** PROVIDED RECORDS **
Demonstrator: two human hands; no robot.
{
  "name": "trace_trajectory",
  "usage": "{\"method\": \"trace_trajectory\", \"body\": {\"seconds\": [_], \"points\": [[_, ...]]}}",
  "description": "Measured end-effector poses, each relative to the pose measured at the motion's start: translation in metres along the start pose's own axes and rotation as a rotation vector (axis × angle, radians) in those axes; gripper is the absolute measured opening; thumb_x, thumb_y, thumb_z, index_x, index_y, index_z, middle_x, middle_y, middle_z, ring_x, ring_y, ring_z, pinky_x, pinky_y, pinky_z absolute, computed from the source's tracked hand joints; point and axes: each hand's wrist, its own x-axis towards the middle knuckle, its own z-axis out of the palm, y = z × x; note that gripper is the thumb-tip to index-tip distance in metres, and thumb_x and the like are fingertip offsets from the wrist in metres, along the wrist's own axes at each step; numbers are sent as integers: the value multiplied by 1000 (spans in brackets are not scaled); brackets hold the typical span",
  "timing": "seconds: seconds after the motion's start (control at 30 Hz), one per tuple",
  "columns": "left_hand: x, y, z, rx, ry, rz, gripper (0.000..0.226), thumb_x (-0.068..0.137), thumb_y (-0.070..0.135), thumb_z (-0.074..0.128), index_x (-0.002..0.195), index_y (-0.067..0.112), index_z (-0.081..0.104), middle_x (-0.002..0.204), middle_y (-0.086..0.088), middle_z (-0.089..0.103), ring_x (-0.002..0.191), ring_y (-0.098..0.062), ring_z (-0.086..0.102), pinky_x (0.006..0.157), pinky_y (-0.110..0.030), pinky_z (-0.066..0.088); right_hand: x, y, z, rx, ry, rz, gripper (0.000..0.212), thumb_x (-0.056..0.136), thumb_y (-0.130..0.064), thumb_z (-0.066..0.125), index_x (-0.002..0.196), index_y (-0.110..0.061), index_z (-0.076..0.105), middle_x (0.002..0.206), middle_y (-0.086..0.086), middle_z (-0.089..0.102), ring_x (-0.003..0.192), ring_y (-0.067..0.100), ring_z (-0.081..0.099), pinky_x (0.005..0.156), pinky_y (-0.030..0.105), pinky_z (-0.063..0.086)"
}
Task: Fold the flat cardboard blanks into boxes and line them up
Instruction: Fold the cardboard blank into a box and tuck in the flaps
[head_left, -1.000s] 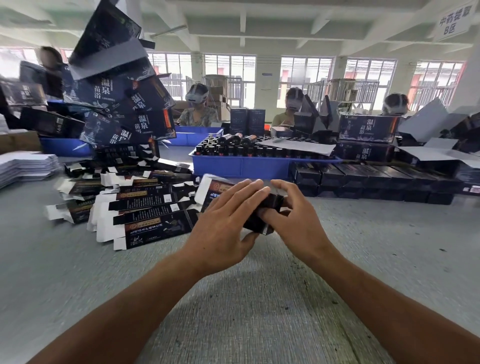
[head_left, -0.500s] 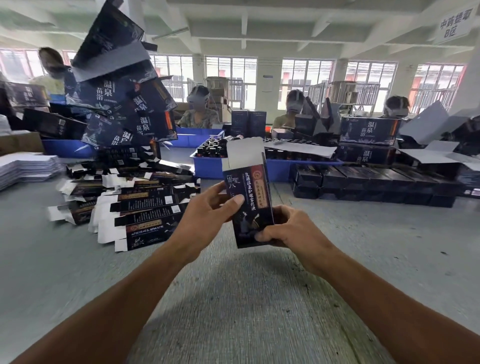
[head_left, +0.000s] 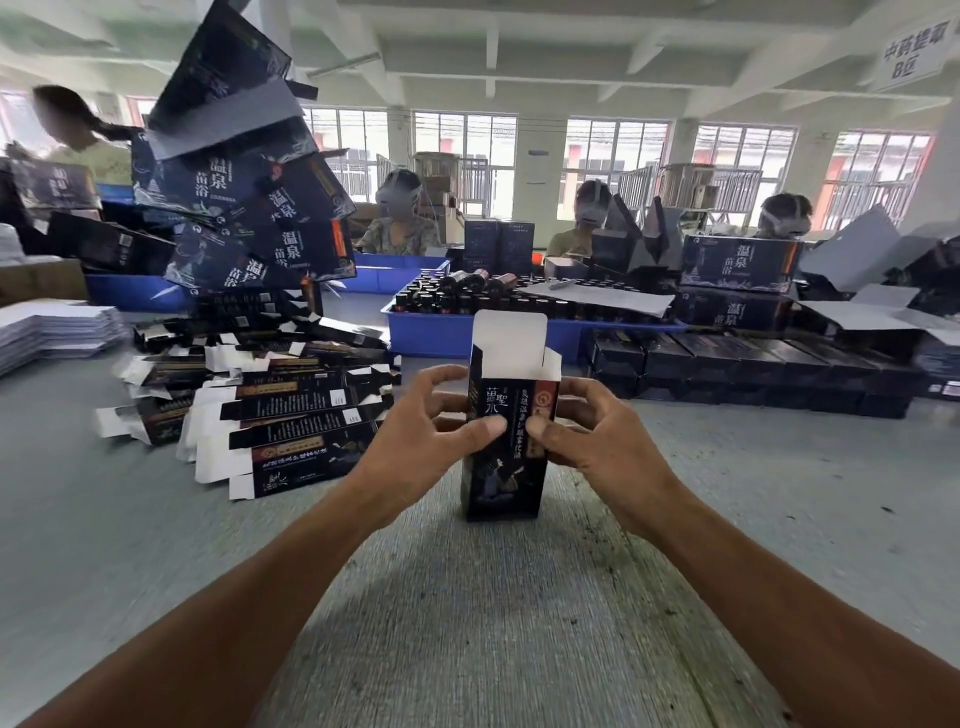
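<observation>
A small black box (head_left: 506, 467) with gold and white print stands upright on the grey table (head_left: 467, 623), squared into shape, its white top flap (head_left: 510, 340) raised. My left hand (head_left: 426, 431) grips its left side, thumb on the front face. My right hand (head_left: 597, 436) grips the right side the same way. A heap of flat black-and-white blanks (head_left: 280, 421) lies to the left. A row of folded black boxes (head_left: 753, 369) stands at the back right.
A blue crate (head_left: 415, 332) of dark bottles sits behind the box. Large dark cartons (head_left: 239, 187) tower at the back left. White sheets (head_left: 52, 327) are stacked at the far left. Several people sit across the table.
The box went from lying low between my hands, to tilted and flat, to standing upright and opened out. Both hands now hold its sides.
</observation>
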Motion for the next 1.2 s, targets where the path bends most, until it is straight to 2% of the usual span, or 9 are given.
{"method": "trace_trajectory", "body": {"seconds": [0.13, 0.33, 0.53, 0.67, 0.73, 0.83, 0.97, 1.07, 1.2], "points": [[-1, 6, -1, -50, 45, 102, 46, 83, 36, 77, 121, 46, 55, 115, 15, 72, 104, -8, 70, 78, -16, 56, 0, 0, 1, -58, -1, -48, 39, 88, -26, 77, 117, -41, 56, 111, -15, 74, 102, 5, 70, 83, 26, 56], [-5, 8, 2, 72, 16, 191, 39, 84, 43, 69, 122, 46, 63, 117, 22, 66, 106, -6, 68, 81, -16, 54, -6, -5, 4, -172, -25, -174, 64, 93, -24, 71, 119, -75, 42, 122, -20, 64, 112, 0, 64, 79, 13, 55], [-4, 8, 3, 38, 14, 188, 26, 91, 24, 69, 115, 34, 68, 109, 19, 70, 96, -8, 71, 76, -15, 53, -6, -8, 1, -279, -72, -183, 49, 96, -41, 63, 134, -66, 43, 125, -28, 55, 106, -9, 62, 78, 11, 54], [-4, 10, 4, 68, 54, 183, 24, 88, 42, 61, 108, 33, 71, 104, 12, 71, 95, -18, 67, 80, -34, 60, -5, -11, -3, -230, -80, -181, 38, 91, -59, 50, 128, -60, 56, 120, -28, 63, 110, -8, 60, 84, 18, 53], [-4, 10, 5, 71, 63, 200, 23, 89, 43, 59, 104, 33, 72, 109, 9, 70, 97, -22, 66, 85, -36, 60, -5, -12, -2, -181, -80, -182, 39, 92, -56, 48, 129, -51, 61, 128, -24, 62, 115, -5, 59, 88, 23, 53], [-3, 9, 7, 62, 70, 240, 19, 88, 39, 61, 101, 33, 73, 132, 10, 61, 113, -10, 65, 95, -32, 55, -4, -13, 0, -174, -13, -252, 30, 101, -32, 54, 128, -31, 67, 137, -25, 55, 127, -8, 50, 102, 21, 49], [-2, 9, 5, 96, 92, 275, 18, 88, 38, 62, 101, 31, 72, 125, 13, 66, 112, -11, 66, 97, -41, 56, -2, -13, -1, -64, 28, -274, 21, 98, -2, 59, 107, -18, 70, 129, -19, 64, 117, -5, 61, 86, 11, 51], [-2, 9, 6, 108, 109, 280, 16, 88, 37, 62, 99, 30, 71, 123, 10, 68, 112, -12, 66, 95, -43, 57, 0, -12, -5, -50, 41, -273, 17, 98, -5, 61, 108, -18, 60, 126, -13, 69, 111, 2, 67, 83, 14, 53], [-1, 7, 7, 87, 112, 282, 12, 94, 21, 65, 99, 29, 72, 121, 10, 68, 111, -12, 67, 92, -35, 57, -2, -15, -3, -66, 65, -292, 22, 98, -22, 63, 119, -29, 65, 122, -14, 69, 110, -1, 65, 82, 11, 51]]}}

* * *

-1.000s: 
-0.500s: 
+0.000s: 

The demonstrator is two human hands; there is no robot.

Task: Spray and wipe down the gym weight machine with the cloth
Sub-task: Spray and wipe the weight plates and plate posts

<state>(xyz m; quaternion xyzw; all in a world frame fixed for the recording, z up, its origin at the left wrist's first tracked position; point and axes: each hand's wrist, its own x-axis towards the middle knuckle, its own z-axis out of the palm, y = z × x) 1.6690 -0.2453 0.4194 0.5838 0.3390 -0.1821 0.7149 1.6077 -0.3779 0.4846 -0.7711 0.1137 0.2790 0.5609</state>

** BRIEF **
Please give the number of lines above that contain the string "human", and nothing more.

** THE ANSWER **
2